I lowered my head. “I’m honored that the Himba Council has answered my call for this … Okuruwo,” I said, speaking the word a bit too loudly as I pushed it from my lips. “Thank you.”

“The council recognizes its daughter,” all of them responded. Except Dele, who said nothing. But he was not here as an elder, so he could not speak as one.

“Binti,” Chief Kapika began. “You left us like a thief in the night, abandoning your family—”

“I didn’t ‘abandon’ my family,” I insisted.

“You gathered us here tonight, small woman,” Titi snapped at me. “Don’t interrupt an elder.”

I fought my indignation and the others waited to see if I could control myself. I exhaled a long breath and lowered my eyes.

“You abandoned your family,” Chief Kapika repeated. “Like a thief in the night. For your own needs. Nearly died for your decision and were forced to accept a partnering with the Meduse in order to survive.” He paused, looking at the others. “But blood is thicker than … water. Like a good Himba, you came home. But you brought the enemy of a people who sees us as less than they are. And when the Khoush came for it, they came for us, too. Now there is war in our homes and around our lands again. Instigated by the actions of one of our own, you. Your lineage here is dead and you’ve bonded with the savage other part of your bloodline … why shouldn’t we simply run you out of Osemba?”

I looked up sharply. Angry. “Because the Himba do not turn their own out.
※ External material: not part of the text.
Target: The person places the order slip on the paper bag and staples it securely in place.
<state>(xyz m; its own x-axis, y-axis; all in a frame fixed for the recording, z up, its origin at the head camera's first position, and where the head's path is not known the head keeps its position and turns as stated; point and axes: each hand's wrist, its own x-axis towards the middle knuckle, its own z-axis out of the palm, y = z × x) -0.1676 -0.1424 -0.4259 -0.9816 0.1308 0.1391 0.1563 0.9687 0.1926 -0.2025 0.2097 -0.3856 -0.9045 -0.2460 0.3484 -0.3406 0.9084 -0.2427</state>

We go inward. We protect what is ours by embracing it,” I said. “Even when one’s bloodline is … dead.” I paused, the rage and the sight of the roaring fire making me feel more powerful. I stood up before the Sacred Fire. “I left because I wanted more,” I said. “I was not leaving my family, my people, or my culture. I wanted to add to it all. I was born to go to that school and when I got there, even after everything that happened, that became even clearer. I fit right into Oomza Uni.